- Born: 12 November 1942 (age 83) Scotland
- Education: Royal Scottish Academy of Music and Drama
- Occupations: Actor, model
- Years active: 1974–present
- Notable work: Braveheart (1995); Dark Souls (2011); Dark Souls II (2014); Kingsglaive: Final Fantasy XV (2016);

= David Gant =

Scottish actor and model

David Gant (born 12 November 1942) is a Scottish actor and model.

Formerly a banker, Gant changed careers at age 30 to study dramatic art at the Royal Scottish Academy of Music and Drama in Glasgow, Scotland. Graduating in 1974, he has found roles in theatre, film and television.

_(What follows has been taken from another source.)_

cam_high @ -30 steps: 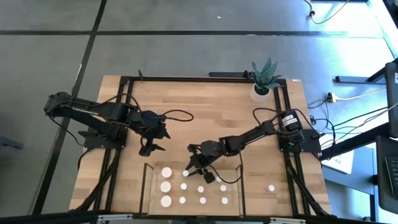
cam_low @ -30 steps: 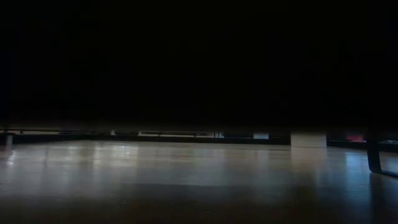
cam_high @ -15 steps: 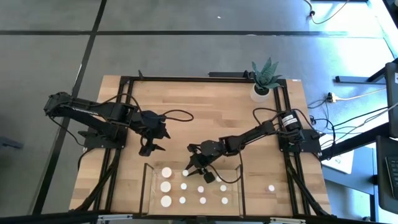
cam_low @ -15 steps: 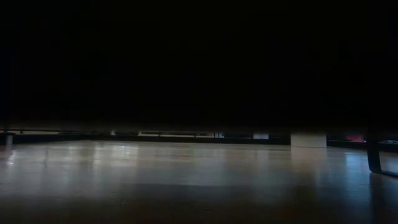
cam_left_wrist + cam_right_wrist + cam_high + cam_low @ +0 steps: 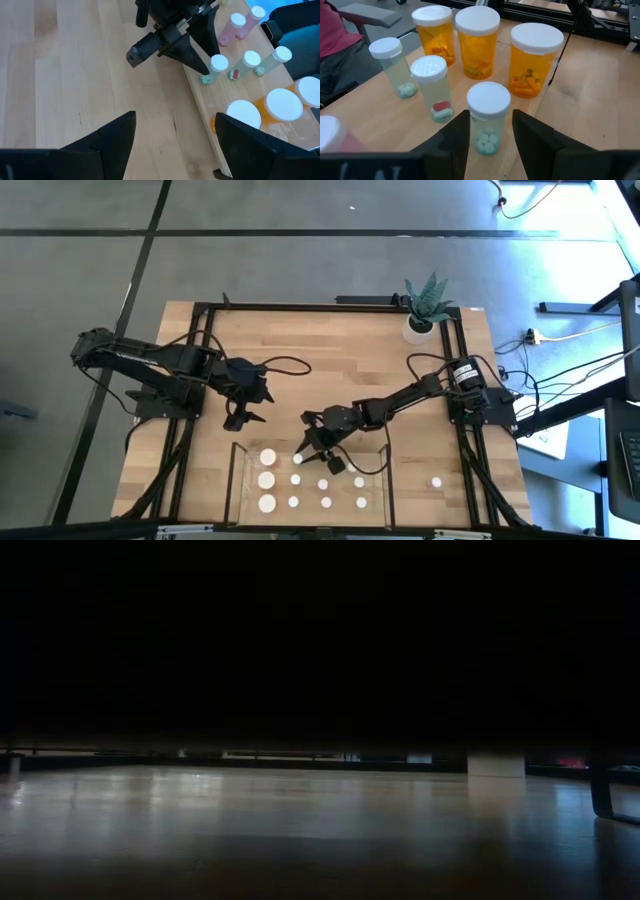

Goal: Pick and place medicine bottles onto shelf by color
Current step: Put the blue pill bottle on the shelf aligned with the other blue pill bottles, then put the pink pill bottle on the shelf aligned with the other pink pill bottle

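Change: nothing we see has shifted since a second ago.
Room: bare table (image 5: 330, 370) toward twelve o'clock; the shelf (image 5: 375, 502) hugs the six o'clock edge.
Right wrist view only: right gripper (image 5: 490, 131) fingers flank a greenish bottle (image 5: 488, 117), gaps visible, released.
Left gripper (image 5: 244, 412): spread, empty, nine o'clock side.
Low view: dark.

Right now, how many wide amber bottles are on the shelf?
3, in a column at the left end of the shelf: rear amber bottle, middle amber bottle, front amber bottle nearest the table's front edge. None looks hidden.
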Robot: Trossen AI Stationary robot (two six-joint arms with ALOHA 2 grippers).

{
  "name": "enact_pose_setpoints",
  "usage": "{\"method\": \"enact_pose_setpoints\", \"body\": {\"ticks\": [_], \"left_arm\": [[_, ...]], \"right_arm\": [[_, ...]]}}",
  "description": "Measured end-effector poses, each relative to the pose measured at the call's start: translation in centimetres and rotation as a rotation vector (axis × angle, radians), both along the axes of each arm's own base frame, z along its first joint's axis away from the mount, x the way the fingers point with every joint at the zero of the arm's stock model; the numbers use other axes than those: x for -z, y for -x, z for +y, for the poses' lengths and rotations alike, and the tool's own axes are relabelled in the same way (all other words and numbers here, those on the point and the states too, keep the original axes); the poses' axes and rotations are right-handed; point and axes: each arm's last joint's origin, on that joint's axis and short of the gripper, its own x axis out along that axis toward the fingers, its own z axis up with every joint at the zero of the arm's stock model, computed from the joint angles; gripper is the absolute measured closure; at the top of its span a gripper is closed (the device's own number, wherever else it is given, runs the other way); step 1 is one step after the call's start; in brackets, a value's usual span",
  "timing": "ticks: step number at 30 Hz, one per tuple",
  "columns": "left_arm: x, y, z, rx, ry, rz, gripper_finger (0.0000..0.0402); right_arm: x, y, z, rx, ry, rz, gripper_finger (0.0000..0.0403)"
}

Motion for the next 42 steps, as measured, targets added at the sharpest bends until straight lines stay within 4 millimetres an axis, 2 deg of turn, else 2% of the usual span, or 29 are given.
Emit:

His credits include Coriolanus at Chichester Festival Theatre, and the films Victor/Victoria (1982), The Draughtsman's Contract (1982), The Scarlet Pimpernel (1982), Gandhi (1982), Brazil (1985), Chaplin (1992), Restoration (1995), Braveheart (1995), The Messenger: The Story of Joan of Arc (1999), Lagaan (Land Tax) (2001) and Jonathan Creek: The Sinner and the Sandman (2014). He also voiced Oswald of Carim in the 2011 video game Dark Souls and Lord Aldia in the sequel, Dark Souls II. Gant is an Associate and Licentiate of the London College of Music. Gant was the voice actor of Emperor Iedolas Aldercapt in Kingsglaive: Final Fantasy XV. For the Christmas 2016 period he plays the sheriff in the Theatre Royal Norwich production of Jack and the Beanstalk.

In 2024, he portrayed Simeon in the film Mary and cameos as the 8th Lord Smythe Bassington in Netflix series The Gentlemen.